Catecholamines and prostaglandins are secreted abundantly during the perioperative period in response to stress and surgery, and were shown by translational studies to promote tumor metastasis. Here, in a phase-II biomarker clinical trial in breast cancer patients (n = 38), we tested the combined perioperative use of the β-blocker, propranolol, and the COX2-inhibitor, etodolac, scheduled for 11 consecutive perioperative days, starting 5 days before surgery. Blood samples were taken before treatment (T1), on the mornings before and after surgery (T2&T3), and after treatment cessation (T4). Drugs were well tolerated. Results based on a-priori hypotheses indicated that already before surgery (T2), serum levels of pro-inflammatory IL-6, CRP, and IFNγ and anti-inflammatory, cortisol and IL-10, increased.
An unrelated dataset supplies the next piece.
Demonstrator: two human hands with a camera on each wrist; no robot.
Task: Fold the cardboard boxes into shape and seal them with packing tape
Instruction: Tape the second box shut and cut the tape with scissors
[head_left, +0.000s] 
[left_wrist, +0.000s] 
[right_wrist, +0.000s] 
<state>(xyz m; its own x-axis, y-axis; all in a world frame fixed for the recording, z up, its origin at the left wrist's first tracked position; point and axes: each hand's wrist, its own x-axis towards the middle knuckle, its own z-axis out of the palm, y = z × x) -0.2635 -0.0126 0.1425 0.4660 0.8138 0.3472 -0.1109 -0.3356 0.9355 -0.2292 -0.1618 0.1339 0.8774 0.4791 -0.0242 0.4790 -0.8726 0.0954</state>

At T2 and/or T3, drug treatment reduced serum levels of the above pro-inflammatory cytokines and of TRAIL, as well as activity of multiple inflammation-related transcription factors (including NFκB, STAT3, ISRE), but not serum levels of cortisol, IL-10, IL-18, IL-8, VEGF and TNFα. In the excised tumor, treatment reduced the expression of the proliferation marker Ki-67, and positively affected its transcription factors SP1 and AhR. Exploratory analyses of transcriptome modulation in PBMCs revealed treatment-induced improvement at T2/T3 in several transcription factors that in primary tumors indicate poor prognosis (CUX1, THRa, EVI1, RORa, PBX1, and T3R), angiogenesis (YY1), EMT (GATA1 and deltaEF1/ZEB1), proliferation (GATA2), and glucocorticoids response (GRE), while increasing the activity of the oncogenes c-MYB and N-MYC. Overall, the drug treatment may benefit breast cancer patients through reducing systemic inflammation and pro-metastatic/pro-growth biomarkers in the excised tumor and PBMCs.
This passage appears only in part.